The eye is just one example. There are lots of systems that have specified complexity and are irreducibly complex. Other examples that scientists are writing about right now include: blood clotting, the flagellum on bacterium, cilia, the ATP Synthase molecule, etc. These are all described in detail in Michael Behe’s book, Darwin’s Black Box and William Dembski’s Signs of Intelligence. If you want more detail on any of these examples, I highly recommend these two books. Neither of them are exactly kids’ books, but they’re clear and definitely worth the effort. If you really want a challenge, try Dembski’s book No Free Lunch: Why Specified Complexity Cannot Be Purchased Without Intelligence.

What it all boils down to is this: systems that are complex, specified and cannot be accounted for by the gradual accumulation of complexity are best explained by a Designer, and we call this designer God.

That’s the essence of the teleological arguments. Again, these arguments don’t say a great deal about the kind of God we’re dealing with, other than that He is intelligent, powerful and apparently very creative. But they have the virtue of being used by some very smart people who are working hard right now to demonstrate their findings to the scientific world. And you know what?

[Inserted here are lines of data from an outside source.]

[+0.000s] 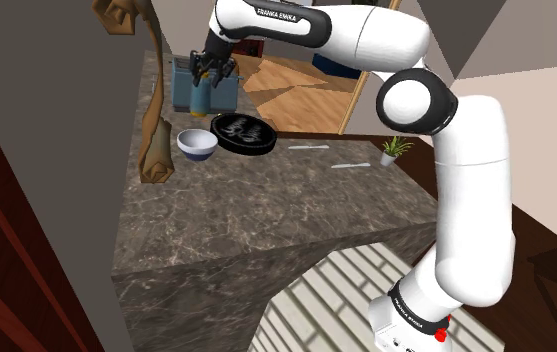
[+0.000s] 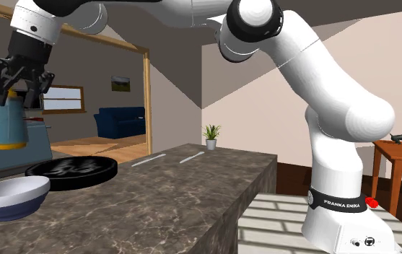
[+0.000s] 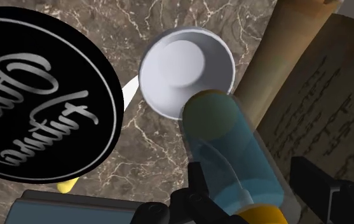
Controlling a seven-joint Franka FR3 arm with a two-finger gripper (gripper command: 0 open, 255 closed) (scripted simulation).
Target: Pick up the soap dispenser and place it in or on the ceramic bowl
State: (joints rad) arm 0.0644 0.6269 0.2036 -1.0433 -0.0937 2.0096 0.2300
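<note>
Gripper [image 2: 17, 88] clamps the dispenser [image 2: 9, 124] aloft. Released off-centre, it could clip the bowl [image 2: 11, 196] near the counter's [image 2: 192, 189] edge and topple.

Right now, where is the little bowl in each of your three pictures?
Shoulder view: the bowl sits at the far end of the counter, upper left of middle, just left of the black plate.
Second exterior view: bowl at the lower left corner, in front of the plate.
Wrist view: bowl lies just beyond the held soap dispenser, beside the plate.
Shared landmark: the black plate.
</note>
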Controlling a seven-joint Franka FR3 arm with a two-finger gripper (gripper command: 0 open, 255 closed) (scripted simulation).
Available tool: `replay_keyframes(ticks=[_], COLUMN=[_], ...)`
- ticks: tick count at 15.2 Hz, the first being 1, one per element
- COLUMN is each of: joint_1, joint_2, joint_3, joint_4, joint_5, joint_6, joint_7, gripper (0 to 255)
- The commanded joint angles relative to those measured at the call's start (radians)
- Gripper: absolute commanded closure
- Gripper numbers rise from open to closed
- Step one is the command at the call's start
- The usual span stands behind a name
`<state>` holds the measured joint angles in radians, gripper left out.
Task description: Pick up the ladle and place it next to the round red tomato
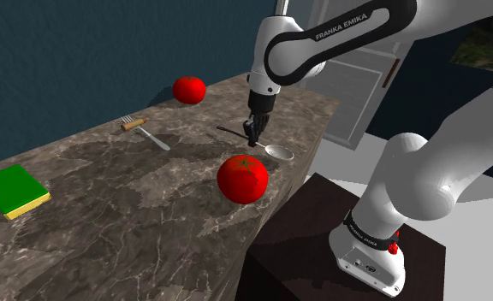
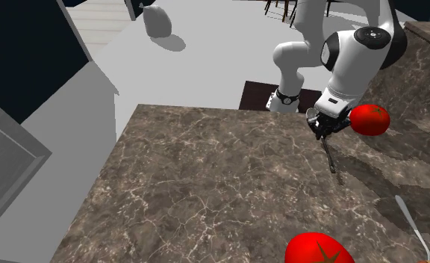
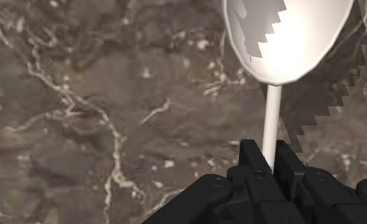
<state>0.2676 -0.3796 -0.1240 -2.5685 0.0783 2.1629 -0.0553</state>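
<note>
The ladle has a pale shiny bowl (image 3: 287, 38) and a thin handle (image 3: 271, 121). It sits low on the dark marble counter (image 1: 133, 222), with its bowl (image 1: 279, 153) near the counter's edge. My black gripper (image 1: 252, 132) comes down from above and is shut on the handle, just behind the bowl; the fingers clasp the handle in the wrist view (image 3: 271, 162). A round red tomato (image 1: 242, 178) rests just in front of the bowl, and a second tomato (image 1: 188, 89) sits at the far edge. In the second exterior view, the gripper (image 2: 322, 128) is beside one tomato (image 2: 369, 119), and the handle (image 2: 331, 158) trails away from it.
A fork (image 1: 146, 132) with a brown handle lies to the shoulder view's left of the ladle. A green book (image 1: 14, 190) lies at the far left. The dark stand (image 1: 322, 248) is below the counter's edge. A white panelled door (image 1: 365, 85) stands behind the arm.
</note>
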Motion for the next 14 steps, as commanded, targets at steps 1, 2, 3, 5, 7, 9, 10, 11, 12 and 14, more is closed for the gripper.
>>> replay_keyframes(ticks=[1,2,3,5,7,9,10,11,12,14], joint_1=[0.0,0.0,0.0,0.0,0.0,0.0,-0.003,-0.005,-0.007,-0.009], joint_2=[0.0,0.0,0.0,0.0,0.0,0.0,-0.016,-0.031,-0.044,-0.053], joint_3=[0.0,0.0,0.0,0.0,0.0,0.0,0.0,-0.001,-0.001,-0.002], joint_4=[0.0,0.0,0.0,0.0,0.0,0.0,0.021,0.044,0.068,0.088], joint_5=[0.0,0.0,0.0,0.0,0.0,0.0,-0.004,-0.008,-0.011,-0.014], joint_6=[0.001,0.001,0.001,0.001,0.001,0.001,-0.037,-0.075,-0.112,-0.141], joint_7=[0.0,0.0,0.0,0.0,0.0,0.0,0.003,0.005,0.007,0.008], gripper=[255,255,255,0,0,0,0,0,0,0])
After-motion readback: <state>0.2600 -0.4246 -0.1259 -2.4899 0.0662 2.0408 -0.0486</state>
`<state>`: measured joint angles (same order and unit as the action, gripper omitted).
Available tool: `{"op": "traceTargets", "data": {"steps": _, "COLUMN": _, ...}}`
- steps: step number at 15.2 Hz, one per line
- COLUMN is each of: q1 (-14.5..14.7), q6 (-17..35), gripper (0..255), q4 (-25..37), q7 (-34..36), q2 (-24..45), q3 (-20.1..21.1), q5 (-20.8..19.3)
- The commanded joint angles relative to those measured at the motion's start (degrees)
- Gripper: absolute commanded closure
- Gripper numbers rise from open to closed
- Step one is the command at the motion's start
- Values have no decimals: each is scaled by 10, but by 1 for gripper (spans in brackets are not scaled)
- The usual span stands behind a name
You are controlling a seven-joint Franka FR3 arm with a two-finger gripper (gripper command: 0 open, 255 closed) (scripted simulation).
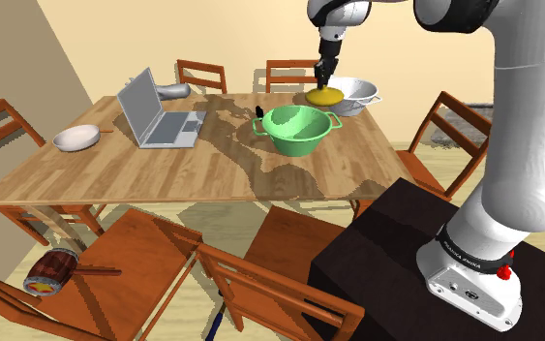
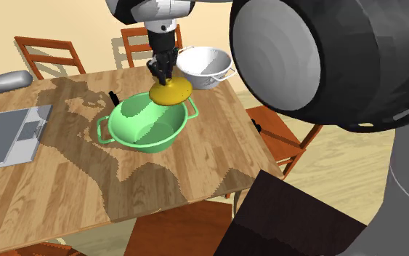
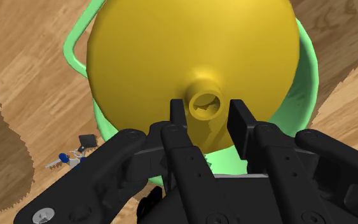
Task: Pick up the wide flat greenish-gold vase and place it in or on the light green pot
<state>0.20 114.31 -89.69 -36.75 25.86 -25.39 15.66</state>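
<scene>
Now, jaws clenched on gold vase (image 2: 170, 92) neck, above green pot (image 2: 144, 129) rim, white bowl (image 2: 206, 62) just beside, w/ open tabletop opposite.

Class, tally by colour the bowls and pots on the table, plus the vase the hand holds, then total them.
Green: 1, the pot
White: 2, the bowl and the two-handled bowl
Yellow-gold: 1, the vase in the hand
Total: 4
</scene>
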Motion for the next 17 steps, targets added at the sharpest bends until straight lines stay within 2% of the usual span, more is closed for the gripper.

They’re having a surprising degree of success. Belief in God isn’t a scientific thing, of course, but isn’t it nice to know that scientific evidence supports our belief?

1 We have to say probably, because what if it turned out that this particular sequence was the exact code you had to enter to gain access to a government computer system? See, in that case, this sequence would also be specified because it would be this sequence and only this sequence which would produce a particular, specified result. Of course, this would beg the question, “what’s the chance of randomly producing the exact sequence needed to access the computer system?” In this case, the chance is .05%…not very likely at all!